*WHAT THE EXERCISE ASKS*: Please reproduce every record exactly as written, leaving out the pictures.

========

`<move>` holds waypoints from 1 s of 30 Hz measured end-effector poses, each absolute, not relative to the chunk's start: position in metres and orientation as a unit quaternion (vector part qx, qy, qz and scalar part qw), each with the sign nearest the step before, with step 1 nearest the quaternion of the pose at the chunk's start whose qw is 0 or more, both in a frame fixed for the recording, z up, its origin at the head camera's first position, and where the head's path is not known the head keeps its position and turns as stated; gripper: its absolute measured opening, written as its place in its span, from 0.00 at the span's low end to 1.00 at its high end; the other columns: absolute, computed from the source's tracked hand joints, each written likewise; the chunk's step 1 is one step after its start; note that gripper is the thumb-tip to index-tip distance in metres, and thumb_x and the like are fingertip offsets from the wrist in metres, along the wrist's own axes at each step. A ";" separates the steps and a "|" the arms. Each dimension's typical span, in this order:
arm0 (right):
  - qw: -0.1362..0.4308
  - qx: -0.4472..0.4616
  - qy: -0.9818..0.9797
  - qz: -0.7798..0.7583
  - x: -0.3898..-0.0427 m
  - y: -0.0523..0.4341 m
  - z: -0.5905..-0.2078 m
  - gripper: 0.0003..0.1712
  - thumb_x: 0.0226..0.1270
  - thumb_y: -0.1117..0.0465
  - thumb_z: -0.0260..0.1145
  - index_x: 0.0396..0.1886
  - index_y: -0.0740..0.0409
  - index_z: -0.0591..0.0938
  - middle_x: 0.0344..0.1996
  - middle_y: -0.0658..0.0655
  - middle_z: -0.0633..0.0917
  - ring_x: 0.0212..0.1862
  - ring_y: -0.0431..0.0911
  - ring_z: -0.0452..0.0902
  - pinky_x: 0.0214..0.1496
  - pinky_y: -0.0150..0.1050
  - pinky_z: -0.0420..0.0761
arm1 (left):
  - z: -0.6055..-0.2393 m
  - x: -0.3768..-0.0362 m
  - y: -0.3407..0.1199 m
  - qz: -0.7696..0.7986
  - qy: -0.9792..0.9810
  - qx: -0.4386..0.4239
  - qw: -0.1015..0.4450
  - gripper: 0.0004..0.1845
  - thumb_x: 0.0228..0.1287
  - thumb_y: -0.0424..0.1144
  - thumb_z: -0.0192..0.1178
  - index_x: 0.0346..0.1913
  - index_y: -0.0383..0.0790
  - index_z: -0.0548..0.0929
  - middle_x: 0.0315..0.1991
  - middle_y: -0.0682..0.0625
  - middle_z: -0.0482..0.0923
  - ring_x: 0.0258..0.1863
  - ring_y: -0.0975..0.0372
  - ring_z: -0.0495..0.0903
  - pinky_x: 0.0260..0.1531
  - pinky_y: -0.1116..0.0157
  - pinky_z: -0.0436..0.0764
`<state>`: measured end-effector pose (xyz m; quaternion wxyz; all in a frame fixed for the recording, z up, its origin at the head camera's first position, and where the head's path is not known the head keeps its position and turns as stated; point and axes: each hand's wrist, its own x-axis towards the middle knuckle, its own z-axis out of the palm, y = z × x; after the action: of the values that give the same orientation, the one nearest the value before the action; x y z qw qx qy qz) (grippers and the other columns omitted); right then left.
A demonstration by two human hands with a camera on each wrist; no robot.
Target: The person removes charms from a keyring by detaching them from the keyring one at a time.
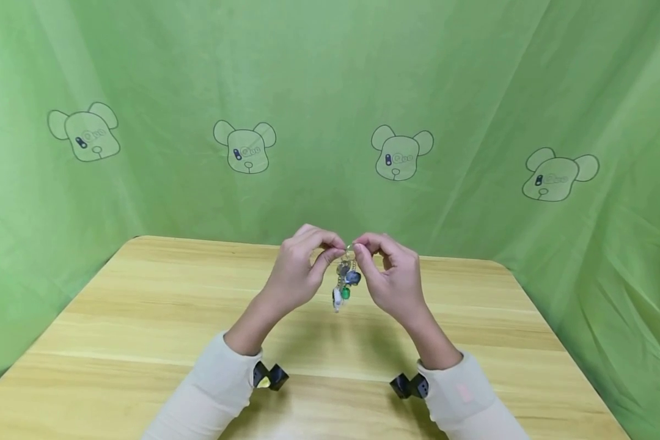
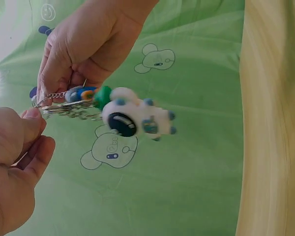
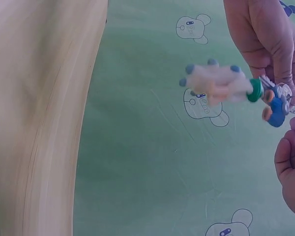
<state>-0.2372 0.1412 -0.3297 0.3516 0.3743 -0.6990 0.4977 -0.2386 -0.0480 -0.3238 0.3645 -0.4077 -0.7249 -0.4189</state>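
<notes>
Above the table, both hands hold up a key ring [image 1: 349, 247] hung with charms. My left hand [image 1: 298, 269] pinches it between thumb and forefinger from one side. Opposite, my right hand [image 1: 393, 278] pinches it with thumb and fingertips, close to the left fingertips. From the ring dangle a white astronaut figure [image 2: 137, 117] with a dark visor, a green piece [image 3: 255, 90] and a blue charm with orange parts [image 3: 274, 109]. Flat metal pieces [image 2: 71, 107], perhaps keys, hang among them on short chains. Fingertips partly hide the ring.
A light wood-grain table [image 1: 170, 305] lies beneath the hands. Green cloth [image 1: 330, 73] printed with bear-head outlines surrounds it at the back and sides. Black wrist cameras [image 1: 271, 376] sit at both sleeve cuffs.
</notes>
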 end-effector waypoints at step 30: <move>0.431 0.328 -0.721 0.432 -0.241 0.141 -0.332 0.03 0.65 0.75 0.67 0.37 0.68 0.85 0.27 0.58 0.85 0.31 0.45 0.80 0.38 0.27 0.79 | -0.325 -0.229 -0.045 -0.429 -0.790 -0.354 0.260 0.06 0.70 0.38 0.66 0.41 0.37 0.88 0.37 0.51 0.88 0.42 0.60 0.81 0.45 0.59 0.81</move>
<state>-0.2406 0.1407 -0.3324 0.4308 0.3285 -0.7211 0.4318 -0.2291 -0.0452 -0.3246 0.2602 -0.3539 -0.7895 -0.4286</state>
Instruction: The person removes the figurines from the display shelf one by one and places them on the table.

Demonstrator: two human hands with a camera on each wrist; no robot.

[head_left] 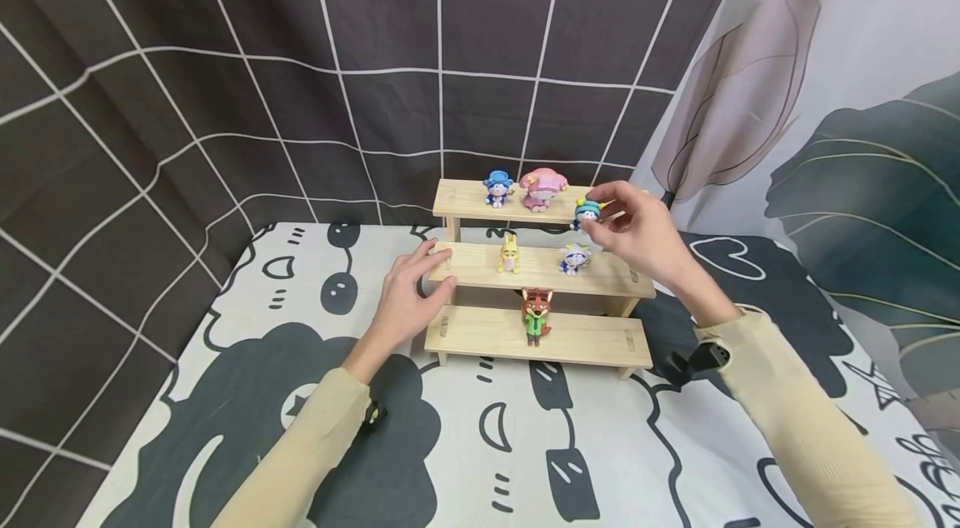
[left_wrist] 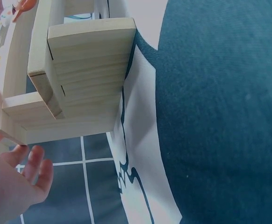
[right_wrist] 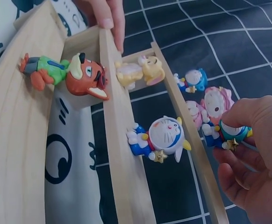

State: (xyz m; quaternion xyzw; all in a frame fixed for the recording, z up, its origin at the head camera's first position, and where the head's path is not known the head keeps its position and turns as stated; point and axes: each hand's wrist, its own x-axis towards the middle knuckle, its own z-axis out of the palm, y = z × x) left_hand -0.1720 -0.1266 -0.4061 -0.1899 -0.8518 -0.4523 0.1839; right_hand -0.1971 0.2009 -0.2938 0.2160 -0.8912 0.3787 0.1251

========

*SOLUTION*:
`<move>` holds waypoints from 1 s of 30 Hz measured end-effector poses, each absolute, not relative to the chunk's start: position in metres and orientation as a unit quaternion (vector part qx, qy, qz and scalar part qw), each with the sign nearest the step before, with step 1 nearest the quaternion of the pose at the chunk's start whose qw is 0 or more, both in a frame fixed for the recording, z up, its origin at the head camera's first position, and where the head's path is not known the head keeps its position and turns as stated; gripper: its absolute measured opening, written as its place in its span, from 0.00 at the span's low end to 1.00 at its high end; the other columns: absolute, computed from the source's tracked hand joints, each written likewise; the chunk's step 1 is one step after its start; note that gripper is the thumb-tip to index-tip distance in metres, and thumb_x and the like are fingertip offsets from the wrist in metres, along the wrist's own axes at each step. A ";" separates the steps and a "|" the arms. Each dimension's typical span, in this order:
arm0 (right):
  - qw: -0.1362..0.4308
  - qx: -0.4472..0.4616
  - qy: -0.9818..0.9797
  - qz: -0.7798..0.7583
  - x: -0.3898..-0.0427 m
  - y: -0.0523..0.4341 m
  - z: -0.5905..-0.2078 m
  - gripper: 0.0003..0.1712
  - thumb_x: 0.0226..0.1270
  - thumb_y: -0.1117..0.0465
  - thumb_z: -0.0260..0.1145
  - index_x: 0.0396..0.1886
  - index_y: -0.0740..0.0409
  - index_z: -0.0591..0.0938
  - middle_x: 0.0344..0.1996
  - middle_y: -0.0658..0.0655
  - middle_z: -0.0633..0.0917
  - ring_x: 0.0212..0.1862
  - ring_y: -0.0431..0.0911
  - ring_z: -0.0452..0.0902
  - pinky_x: 0.0214..0.1496
  - pinky_y: -0.0150..0.1050
  - pinky_z: -0.0420..0.0761
arm1 (left):
  - z: -0.6055..-0.2393 m
  - x: -0.3768..-0.0362 m
  - y: -0.3407..0.1199 m
  - qz: -0.7696..0.7986
  - qy: -0.9792..0.9810
  - qx: -0.4386..0.4239
  - qw: -0.1015..0.4450
  - gripper: 0.0004..0.1845
  - thumb_x: 0.0228..0.1287
  - thumb_y: -0.0424..0.1144
  - thumb_z: -0.0192..0.1178
  - index_x: 0.0346..0.1913
  - index_y: -0.0383..0.0790
  - index_z: -0.0548..0.0929
  - middle_x: 0.0315..0.1991
  - middle_y: -0.0682..0.0625
  - middle_z: -0.0482..0.0923
  - ring_x: 0.0258..0.1863
  - ring_y: -0.0975..0.0372
  - ring_z: -0.0495..0.0903
  - pinky_x: 0.0260..0.1531
  - pinky_y: -0.1116..0.0157
  - pinky_z: -0.0436..0.0764
`<state>`: measured end-effector pose (xyz m; quaternion wxyz; all in a frame fixed for the recording, z up, its origin at the head camera's first position, and where the head's path is not known the head keeps its position and turns as stated; point and axes: each hand's wrist, its own x-axis towards the middle knuckle, its own z-axis out of the palm, y = z × x; after the action: of the values that give the same orientation, the one nearest the value before the action; x y z qw qx qy qz) (grippers and the other columns omitted); right then left.
A demonstration by two human hands with a camera on each wrist; no robot.
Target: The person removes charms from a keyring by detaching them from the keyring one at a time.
<state>-0.2372 0.1412 -0.3297 0.3516 0.3743 -0.6990 0.4977 -0.2386 -0.0480 -0.3238 0.3645 -0.4077 -0.7249 -0.4189</state>
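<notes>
Above the table, both hands hold up a key ring [image 1: 349, 247] hung with charms. My left hand [image 1: 298, 269] pinches it between thumb and forefinger from one side. Opposite, my right hand [image 1: 393, 278] pinches it with thumb and fingertips, close to the left fingertips. From the ring dangle a white astronaut figure [image 2: 137, 117] with a dark visor, a green piece [image 3: 255, 90] and a blue charm with orange parts [image 3: 274, 109]. Flat metal pieces [image 2: 71, 107], perhaps keys, hang among them on short chains. Fingertips partly hide the ring.
A light wood-grain table [image 1: 170, 305] lies beneath the hands. Green cloth [image 1: 330, 73] printed with bear-head outlines surrounds it at the back and sides. Black wrist cameras [image 1: 271, 376] sit at both sleeve cuffs.
</notes>
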 end-effector waypoints at step 30: <move>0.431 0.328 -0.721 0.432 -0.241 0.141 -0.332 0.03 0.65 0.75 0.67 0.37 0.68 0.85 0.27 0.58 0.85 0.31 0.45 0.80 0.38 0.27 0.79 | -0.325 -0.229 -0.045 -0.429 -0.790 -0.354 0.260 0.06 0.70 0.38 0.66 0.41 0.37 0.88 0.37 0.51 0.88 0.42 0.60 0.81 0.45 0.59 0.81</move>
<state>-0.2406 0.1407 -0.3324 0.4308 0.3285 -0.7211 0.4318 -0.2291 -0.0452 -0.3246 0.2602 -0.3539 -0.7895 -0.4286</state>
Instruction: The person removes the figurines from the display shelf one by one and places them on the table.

Demonstrator: two human hands with a camera on each wrist; no robot.

[head_left] 
[left_wrist] 
[right_wrist] 

State: (xyz m; quaternion xyzw; all in a frame fixed for the recording, z up, its origin at the head camera's first position, and where the head's path is not known the head keeps its position and turns as stated; point and axes: each hand's wrist, its own x-axis towards the middle knuckle, its own z-axis out of the palm, y = z × x) left_hand -0.1720 -0.1266 -0.4061 -0.1899 -0.8518 -0.4523 0.1839; right_hand -0.1971 0.2009 -0.2938 0.2160 -0.8912 0.3787 0.1251

The requested output is complete.